WHAT TO WORK ON: Whenever "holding" appears in a line of the entries below, that line counts; give the total only.

STORED DATA:
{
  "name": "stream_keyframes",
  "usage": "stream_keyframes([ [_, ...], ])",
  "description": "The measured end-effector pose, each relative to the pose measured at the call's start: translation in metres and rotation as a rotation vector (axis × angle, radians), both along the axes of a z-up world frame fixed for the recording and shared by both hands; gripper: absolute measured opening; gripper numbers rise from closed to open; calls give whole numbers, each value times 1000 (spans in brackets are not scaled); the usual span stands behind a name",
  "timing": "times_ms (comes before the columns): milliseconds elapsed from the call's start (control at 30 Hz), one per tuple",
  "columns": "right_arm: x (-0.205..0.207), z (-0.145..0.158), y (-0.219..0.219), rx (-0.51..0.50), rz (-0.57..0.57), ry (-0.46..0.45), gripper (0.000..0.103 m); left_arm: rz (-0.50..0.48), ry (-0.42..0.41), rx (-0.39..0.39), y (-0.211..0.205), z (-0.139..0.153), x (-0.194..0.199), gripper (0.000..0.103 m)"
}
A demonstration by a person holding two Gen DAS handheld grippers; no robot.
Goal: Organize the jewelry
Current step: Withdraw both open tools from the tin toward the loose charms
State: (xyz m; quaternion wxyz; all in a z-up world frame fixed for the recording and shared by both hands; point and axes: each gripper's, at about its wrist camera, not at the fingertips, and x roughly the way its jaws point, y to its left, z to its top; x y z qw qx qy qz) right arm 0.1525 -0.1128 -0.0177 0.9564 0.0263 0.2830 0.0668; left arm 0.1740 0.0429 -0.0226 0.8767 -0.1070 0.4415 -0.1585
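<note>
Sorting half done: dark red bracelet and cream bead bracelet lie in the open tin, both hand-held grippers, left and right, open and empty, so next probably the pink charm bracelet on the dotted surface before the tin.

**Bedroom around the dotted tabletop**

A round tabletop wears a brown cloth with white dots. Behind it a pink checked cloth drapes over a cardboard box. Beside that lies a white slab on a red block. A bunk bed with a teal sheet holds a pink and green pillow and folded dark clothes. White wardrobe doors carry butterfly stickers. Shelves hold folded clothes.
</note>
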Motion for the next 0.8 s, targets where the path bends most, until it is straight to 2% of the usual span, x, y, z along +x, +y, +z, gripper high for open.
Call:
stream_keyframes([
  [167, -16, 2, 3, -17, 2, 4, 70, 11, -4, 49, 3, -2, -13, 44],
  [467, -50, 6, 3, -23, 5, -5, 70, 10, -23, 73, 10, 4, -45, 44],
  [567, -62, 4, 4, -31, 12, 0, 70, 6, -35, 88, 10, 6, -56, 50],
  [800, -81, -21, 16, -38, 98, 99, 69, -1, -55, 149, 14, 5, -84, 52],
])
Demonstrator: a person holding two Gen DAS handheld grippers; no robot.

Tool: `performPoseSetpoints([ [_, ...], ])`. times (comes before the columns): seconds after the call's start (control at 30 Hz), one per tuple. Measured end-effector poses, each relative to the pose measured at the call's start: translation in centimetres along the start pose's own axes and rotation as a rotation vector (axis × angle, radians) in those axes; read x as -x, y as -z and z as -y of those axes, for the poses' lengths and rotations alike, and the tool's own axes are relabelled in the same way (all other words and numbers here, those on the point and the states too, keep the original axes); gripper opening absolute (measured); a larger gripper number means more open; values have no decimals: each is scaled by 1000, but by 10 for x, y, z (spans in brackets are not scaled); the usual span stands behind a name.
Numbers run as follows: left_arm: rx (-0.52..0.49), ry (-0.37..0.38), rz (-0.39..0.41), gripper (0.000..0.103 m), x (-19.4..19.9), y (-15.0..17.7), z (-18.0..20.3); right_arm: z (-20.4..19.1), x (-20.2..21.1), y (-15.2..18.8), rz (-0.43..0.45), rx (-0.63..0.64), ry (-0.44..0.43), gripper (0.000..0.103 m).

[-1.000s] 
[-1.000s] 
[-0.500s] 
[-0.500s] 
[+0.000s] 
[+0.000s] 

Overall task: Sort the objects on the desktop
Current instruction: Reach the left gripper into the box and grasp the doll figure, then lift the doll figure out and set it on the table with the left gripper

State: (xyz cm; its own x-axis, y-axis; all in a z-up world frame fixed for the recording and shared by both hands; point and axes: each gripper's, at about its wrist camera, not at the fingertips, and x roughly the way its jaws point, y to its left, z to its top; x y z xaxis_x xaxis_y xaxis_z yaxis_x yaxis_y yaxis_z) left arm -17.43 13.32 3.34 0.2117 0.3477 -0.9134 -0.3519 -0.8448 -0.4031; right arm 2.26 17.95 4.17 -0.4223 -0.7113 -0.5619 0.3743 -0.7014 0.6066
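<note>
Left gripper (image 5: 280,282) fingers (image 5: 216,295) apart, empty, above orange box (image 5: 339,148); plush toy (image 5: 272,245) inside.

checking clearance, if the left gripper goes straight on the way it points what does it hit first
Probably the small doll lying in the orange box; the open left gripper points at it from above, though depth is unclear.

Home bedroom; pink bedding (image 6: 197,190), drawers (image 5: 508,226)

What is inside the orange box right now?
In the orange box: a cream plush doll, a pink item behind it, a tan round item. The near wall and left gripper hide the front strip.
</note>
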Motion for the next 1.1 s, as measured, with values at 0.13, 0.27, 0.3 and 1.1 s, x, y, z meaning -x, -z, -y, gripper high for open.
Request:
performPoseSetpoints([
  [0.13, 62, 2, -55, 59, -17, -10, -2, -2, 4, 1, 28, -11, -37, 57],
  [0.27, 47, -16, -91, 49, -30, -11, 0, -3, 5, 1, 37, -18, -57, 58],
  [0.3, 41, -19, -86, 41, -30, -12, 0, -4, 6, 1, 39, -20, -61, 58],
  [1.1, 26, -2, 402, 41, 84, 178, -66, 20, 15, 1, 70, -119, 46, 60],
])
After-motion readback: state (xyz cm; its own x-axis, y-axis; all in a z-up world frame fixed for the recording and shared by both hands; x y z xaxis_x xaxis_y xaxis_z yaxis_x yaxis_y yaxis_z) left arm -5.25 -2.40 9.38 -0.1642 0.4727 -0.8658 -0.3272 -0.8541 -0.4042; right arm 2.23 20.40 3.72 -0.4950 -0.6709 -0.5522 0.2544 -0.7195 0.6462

REPLY TO THE EXERCISE: 2